Piles of metal and wood line a portion of Genelda Avenue near downtown Auburn as bulldozers raze old houses, condos and apartment buildings this week.
The structures are the first to be demolished to make way for a mixed-use development — referred to as 320 West Magnolia — which will feature purpose-built student housing and retail components as well as a parking deck.
Around the end of this month, Chick-fil-A and Domino's — which operate on lots that will be included in the development — will cease doing business out of their Magnolia Avenue locations.
"Chick-fil-A and Domino's will be operating for another couple of weeks, and then they will come down as well," said Andy Barfield, vice president of Holder Properties, the developer of 320 West Magnolia. "Construction will take about two years."
The plan is for Chick-fil-A to reopen its new-and-improved facility, which will be built into the project's ground floor and include a drive-thru designed to limit traffic back-up on Magnolia, sometime in the summer of 2021.
"They're going to come back into the development, which we're excited about," Barfield said. "And there will be approximately another 6,000 square feet of retail."
Barfield added that the plan right now is for some of that retail space to be occupied by a coffee shop. No other tenants are finalized at this time, but all spaces will have storefronts on Magnolia Avenue. Patrons of the commercial component will be able to find parking in a ground floor lot with entrances off Toomer and Thomas streets.
The development will include 201 residential units with 719 beds, and a separate resident-only vehicle entrance off Genelda Avenue will lead into the upper levels of the parking deck.
The project will take over almost a whole block in downtown, surrounded by Magnolia Avenue, Toomer Street, Genelda Avenue and Thomas Street. Eleven parcels were consolidated for this project, which will sit on about 3.4 acres and front Magnolia Avenue, between the existing Subway and an Auburn University parking lot.
Barfield said Holder Properties is close to finalizing the design of the building, and once design is complete, a rendering will be released to the public.
"We are very close," he said about the design plans. "We obviously had gotten some input from the (Downtown Design Review Committee), and we're working through that."
He added that he feels the design is different from other student-housing developments in town and that Holder Properties and the architects worked to create something visually interesting.
"We feel like we're a little different. We feel that it's not the same, large facade," he said. "We think there are a lot of ins and outs and that it'll be a beautiful project right there. We're excited about it."
A rendering that was shown to the Downtown Design Review Committee in July shows a high-ceilinged ground-floor with an exterior covered in a light cast stone.

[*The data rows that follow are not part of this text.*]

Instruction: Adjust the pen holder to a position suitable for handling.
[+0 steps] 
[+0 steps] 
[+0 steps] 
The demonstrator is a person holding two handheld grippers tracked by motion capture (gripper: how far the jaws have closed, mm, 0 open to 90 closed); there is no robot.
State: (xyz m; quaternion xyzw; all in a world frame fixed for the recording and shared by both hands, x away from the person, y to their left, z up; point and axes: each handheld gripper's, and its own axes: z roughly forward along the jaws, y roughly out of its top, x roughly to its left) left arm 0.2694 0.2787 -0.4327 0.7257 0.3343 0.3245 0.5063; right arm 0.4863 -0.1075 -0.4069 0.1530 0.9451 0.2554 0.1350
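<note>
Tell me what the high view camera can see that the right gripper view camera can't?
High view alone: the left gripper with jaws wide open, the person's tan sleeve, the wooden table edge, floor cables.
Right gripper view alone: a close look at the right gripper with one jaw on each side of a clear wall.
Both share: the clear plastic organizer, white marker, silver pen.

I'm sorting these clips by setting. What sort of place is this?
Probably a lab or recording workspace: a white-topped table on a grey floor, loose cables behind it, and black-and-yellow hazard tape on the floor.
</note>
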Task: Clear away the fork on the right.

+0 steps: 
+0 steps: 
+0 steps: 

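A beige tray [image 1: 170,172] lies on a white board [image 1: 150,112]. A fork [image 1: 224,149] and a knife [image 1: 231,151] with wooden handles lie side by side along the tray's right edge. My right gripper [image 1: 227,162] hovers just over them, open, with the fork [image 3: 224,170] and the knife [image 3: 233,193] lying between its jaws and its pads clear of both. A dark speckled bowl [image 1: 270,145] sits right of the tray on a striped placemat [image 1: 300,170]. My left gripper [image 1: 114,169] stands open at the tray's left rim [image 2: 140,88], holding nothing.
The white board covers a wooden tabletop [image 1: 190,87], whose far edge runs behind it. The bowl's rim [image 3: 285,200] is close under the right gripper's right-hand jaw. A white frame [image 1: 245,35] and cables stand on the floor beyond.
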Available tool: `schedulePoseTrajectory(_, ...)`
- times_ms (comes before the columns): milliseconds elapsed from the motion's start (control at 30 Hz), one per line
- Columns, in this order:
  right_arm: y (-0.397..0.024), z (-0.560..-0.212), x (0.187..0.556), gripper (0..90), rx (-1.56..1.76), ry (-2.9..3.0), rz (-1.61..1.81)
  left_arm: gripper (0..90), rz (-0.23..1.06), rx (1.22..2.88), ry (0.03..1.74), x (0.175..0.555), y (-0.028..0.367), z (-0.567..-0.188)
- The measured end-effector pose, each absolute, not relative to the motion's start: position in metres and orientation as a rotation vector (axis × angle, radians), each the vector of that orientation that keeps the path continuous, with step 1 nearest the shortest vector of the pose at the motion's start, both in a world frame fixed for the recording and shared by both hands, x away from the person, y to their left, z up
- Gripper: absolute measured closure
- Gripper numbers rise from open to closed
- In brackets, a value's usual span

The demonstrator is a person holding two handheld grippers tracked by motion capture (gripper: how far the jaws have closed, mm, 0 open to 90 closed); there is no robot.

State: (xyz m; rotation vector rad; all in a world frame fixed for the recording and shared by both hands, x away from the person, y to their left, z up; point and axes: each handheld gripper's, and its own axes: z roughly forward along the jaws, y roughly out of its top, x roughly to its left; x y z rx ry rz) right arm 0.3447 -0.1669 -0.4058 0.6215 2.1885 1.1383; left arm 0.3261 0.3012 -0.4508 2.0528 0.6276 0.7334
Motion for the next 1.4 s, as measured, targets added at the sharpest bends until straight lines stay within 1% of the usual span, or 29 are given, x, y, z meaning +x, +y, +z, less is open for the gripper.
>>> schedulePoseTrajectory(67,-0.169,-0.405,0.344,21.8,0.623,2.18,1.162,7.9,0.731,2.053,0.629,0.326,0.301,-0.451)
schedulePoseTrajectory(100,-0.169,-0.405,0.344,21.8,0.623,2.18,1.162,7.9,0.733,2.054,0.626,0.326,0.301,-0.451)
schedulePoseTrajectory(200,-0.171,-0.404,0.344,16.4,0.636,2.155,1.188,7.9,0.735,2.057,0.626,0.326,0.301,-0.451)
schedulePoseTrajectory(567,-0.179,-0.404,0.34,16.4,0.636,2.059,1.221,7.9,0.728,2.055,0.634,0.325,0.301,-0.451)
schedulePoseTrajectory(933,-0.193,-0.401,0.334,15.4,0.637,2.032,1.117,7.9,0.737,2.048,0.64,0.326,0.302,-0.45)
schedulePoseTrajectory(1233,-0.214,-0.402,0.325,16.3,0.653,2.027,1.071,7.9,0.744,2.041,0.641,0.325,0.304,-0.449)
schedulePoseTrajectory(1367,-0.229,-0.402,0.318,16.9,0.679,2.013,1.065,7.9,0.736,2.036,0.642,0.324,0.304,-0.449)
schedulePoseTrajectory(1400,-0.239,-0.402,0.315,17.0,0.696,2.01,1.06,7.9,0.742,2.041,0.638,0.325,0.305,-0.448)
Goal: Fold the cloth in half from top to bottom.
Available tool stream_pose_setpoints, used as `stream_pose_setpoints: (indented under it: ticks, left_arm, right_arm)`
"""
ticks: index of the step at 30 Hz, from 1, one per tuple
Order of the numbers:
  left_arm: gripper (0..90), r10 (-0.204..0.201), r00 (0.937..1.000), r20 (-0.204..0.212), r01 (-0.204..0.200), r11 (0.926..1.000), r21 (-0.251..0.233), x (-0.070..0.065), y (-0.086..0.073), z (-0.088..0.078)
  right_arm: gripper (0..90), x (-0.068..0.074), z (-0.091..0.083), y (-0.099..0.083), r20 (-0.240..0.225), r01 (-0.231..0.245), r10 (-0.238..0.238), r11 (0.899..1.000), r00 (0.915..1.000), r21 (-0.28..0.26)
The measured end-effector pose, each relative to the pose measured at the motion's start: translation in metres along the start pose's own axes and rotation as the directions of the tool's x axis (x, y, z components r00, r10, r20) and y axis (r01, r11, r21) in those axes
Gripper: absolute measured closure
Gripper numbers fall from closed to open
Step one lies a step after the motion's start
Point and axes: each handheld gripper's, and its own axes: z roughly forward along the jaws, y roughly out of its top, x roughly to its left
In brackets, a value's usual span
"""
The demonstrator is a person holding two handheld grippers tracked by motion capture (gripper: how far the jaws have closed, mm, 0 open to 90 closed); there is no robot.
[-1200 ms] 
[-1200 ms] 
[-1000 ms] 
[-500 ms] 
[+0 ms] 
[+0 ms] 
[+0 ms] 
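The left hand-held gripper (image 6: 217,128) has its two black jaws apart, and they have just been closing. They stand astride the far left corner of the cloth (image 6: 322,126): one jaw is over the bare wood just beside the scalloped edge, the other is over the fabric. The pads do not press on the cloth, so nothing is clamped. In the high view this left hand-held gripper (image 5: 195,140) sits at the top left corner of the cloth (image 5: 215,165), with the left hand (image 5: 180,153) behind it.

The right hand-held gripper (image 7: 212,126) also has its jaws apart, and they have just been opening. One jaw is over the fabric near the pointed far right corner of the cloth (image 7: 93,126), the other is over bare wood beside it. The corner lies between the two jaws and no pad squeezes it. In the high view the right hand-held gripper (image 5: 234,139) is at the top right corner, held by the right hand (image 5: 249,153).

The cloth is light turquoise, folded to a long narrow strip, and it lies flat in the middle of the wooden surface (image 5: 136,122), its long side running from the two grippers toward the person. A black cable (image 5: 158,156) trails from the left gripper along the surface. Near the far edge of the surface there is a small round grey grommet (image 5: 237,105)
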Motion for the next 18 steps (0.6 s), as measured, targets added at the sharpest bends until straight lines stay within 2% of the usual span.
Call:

The stone will extend out to create a covered walkway in front of the retail entrances.
A courtyard will sit directly above the retail component and will house a swimming pool and outdoor space for students, bringing more energy to the front of the development. Two smaller courtyards will be built into the development on the west and east, with residential units surrounding them.
Because the courtyard will front the street, a segment of student housing will be set back from Magnolia Avenue. The five floors of student-housing units will be finished in brick veneer, with some stucco and prefinished aluminum.
He added that crews will maintain a clean construction site and signage will be used to keep the public informed throughout the process.